Brief reflection: How would the content from the covered three lectures (18th, 21st, and 23rd August) relate to your project topic? How could it be put to use? Is there anything concrete in this direction that you would plan to research further, or that we should discuss together?
Schema.org is a semantic artefact supported by a community that includes Google, Microsoft, and Yahoo, and that organizes itself through the W3C. Explore schema.org from its online index. Additionally you could also load the ontology in TTL format into Protégé; however, schema.org should already be perfectly intelligible through its web-based documentation.
The HTML code of the module website (https://home.bawue.de/~horsch/teaching/dat121/index.html) contains a rudimentary schema.org based JSON-LD annotation. You can find it between the tags:
<script type="application/ld+json">
…
</script>
How would you propose to modify and/or extend the annotation? Use the Google Rich Results Test to make sure that your revised annotation is processed by Google correctly.
Take the annotation that you introduced/modified in problem 2 using JSON-LD and write up the same triples in TTL format. (Not all the triples from the JSON-LD annotation - only those that you newly introduced or where you made modifications.)

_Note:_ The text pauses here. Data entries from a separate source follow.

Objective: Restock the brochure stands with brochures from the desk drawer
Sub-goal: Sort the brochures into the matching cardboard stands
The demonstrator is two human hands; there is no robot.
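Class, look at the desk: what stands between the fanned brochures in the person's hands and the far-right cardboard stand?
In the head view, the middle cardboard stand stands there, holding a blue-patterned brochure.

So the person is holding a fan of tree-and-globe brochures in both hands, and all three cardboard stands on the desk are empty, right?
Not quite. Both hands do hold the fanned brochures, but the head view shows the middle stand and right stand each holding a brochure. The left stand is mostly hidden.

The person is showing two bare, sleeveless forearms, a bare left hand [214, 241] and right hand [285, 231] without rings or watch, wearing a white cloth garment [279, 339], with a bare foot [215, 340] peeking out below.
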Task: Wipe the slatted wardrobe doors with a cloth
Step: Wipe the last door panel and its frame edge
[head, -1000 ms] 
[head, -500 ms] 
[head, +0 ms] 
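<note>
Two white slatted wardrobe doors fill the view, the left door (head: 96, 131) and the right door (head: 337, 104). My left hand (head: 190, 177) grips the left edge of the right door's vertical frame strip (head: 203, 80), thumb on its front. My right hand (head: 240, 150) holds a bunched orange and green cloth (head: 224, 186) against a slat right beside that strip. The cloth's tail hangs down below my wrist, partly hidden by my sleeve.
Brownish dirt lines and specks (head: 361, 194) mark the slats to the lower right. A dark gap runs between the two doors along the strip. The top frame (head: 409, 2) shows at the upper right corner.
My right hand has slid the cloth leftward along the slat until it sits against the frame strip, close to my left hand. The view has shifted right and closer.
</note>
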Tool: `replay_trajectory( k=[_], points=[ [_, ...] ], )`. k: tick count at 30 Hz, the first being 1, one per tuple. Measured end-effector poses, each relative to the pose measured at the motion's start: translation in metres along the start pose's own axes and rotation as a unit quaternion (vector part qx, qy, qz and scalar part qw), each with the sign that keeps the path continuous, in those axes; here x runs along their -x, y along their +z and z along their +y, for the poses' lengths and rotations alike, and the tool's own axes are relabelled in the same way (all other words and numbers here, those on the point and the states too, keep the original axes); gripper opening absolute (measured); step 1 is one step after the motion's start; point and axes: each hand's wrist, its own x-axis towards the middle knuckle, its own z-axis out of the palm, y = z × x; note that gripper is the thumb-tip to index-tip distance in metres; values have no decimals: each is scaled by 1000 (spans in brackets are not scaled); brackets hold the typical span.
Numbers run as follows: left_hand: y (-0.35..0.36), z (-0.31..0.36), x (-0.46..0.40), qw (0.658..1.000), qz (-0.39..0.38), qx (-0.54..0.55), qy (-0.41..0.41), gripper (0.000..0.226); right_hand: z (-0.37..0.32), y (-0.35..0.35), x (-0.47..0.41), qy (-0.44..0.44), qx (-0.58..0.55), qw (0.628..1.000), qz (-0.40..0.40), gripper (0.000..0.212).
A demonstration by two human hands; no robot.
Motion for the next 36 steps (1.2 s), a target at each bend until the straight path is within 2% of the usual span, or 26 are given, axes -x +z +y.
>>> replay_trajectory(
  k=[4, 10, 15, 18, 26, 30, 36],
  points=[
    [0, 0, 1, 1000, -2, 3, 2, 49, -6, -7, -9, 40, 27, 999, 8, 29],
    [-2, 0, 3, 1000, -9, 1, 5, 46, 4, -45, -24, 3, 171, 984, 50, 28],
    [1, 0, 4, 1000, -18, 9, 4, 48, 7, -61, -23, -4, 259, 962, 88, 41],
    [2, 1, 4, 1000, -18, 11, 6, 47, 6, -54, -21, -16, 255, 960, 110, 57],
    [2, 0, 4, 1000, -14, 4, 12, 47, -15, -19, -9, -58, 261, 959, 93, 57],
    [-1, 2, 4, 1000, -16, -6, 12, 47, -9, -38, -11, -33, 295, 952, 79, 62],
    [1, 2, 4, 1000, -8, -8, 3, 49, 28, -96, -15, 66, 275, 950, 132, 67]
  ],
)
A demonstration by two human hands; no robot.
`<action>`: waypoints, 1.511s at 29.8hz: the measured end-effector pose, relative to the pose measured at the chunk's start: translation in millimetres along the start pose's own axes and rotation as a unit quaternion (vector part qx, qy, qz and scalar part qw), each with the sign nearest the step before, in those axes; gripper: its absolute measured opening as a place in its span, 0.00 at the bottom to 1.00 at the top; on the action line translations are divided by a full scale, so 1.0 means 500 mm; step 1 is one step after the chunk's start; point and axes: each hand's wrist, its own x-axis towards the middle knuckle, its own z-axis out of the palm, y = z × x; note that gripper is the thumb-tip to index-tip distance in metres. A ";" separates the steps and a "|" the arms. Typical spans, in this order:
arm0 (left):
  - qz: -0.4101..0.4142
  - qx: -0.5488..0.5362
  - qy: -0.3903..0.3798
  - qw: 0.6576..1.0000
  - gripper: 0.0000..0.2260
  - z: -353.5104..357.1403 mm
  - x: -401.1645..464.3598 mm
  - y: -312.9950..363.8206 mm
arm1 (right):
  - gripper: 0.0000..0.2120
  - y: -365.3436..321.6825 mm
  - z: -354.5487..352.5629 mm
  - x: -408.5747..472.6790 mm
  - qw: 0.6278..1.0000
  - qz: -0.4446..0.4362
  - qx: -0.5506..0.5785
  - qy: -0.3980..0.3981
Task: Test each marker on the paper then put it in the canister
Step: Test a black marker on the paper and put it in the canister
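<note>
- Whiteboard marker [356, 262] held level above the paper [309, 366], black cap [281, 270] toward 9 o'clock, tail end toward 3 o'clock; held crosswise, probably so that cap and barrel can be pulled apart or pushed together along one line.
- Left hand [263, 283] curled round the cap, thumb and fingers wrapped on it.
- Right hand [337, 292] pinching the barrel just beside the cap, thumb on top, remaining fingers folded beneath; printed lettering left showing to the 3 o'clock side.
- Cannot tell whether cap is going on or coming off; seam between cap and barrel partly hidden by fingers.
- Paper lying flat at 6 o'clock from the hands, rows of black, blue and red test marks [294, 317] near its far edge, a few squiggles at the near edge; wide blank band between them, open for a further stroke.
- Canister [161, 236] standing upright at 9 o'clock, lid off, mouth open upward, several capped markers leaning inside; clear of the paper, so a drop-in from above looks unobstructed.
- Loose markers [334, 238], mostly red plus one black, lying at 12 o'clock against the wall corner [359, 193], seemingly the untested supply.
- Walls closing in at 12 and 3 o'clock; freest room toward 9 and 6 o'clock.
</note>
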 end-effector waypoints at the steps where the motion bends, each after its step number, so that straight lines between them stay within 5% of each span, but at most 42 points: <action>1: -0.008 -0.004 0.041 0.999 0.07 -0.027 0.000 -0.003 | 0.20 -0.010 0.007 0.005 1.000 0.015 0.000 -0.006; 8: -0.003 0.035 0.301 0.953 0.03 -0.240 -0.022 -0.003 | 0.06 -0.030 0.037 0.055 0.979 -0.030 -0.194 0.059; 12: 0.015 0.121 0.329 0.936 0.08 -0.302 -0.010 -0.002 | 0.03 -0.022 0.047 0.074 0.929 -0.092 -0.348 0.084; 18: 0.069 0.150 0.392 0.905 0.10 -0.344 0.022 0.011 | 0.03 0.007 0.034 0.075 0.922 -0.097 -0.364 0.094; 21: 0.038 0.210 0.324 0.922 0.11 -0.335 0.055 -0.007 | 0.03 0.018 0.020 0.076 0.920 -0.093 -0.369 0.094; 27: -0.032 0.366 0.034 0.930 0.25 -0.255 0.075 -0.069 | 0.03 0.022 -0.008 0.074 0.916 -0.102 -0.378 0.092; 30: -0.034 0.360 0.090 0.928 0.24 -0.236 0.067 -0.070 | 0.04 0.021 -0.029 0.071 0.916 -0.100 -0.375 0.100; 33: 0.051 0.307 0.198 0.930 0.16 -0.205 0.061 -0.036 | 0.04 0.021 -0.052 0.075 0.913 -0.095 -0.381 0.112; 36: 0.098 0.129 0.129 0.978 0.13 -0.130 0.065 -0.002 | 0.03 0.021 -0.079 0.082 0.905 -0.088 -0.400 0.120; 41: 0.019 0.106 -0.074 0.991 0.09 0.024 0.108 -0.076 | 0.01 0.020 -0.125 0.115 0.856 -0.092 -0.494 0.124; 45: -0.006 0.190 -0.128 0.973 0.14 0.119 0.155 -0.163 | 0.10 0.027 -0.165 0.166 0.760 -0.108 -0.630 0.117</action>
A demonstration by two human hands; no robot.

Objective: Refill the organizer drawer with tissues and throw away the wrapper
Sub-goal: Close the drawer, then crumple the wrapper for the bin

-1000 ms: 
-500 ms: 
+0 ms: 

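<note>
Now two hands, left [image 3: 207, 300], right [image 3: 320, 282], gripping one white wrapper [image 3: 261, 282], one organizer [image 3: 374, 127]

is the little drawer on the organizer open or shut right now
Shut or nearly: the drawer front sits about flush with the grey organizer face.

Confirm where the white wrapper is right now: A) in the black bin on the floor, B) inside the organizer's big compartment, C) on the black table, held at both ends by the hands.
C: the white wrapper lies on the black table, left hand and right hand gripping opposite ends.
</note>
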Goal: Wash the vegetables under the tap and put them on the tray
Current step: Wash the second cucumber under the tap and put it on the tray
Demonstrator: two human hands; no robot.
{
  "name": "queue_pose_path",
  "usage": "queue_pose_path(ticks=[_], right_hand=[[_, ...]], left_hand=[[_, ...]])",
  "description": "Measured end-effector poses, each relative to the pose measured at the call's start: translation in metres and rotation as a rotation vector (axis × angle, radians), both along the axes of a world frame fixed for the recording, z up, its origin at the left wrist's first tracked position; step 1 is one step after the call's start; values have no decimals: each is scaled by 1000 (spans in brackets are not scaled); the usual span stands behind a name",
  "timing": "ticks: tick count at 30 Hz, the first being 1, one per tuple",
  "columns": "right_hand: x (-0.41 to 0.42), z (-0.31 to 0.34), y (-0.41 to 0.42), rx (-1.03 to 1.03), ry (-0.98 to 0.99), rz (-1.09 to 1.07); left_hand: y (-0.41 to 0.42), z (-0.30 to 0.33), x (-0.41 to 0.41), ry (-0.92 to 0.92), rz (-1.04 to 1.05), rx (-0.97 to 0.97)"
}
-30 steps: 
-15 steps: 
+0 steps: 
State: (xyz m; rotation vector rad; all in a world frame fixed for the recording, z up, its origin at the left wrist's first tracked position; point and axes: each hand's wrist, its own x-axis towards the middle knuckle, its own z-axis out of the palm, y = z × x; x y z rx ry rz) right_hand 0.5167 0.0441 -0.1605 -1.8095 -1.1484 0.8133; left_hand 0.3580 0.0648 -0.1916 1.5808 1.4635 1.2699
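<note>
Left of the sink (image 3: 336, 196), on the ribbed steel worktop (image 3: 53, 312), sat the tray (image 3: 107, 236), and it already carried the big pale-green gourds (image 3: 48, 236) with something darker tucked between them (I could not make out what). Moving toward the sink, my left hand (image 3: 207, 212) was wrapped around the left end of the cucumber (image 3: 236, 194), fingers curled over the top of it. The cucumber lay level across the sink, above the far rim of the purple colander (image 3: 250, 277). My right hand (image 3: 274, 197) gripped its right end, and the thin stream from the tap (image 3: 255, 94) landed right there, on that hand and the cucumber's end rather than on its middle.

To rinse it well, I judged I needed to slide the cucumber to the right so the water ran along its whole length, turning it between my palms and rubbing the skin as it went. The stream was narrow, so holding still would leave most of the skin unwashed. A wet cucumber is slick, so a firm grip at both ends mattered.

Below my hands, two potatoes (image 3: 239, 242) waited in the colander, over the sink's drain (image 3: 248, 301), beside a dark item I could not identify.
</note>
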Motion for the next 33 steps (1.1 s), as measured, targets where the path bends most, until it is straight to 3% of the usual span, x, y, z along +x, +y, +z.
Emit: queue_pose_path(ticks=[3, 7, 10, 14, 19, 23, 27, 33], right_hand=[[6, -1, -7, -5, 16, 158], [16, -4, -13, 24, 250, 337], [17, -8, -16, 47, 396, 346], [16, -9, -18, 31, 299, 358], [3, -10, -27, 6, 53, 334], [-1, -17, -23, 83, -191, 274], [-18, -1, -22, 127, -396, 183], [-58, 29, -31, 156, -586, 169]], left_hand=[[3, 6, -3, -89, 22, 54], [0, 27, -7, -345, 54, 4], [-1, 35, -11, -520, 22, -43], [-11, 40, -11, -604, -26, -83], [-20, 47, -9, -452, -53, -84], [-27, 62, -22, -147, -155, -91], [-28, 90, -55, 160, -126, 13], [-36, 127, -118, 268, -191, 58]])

The Wikidata SPARQL end point is a good device for training yourself in the practical use of SPARQL. The documentation contains a long list of query examples. The IRIs used by Wikidata are resolvable, employing the following prefixes:
@prefix wd: <https://wikidata.org/wiki/> @prefix wdt: <https://wikidata.org/wiki/Property:>
Accordingly, consider the following query from the list of examples:
# Birth places of German poets # SELECT ?subj ?subjLabel ?place ?placeLabel ?birthyear WHERE { ?subj wdt:P106 wd:Q49757 . ?subj wdt:P19 ?place . ?place wdt:P17 wd:Q183 . ?subj wdt:P569 ?dob. BIND(YEAR(?dob) as ?birthyear) FILTER(?birthyear > 800) SERVICE wikibase:label { bd:serviceParam wikibase:language "[AUTO_LANGUAGE],en" } } ORDER BY ?dob
For example, in the first triple, wdt:P106 expands to https://wikidata.org/wiki/Property:P106, which is an object property labelled "occupation." The whole triple has the meaning "?subj has the occupation poet."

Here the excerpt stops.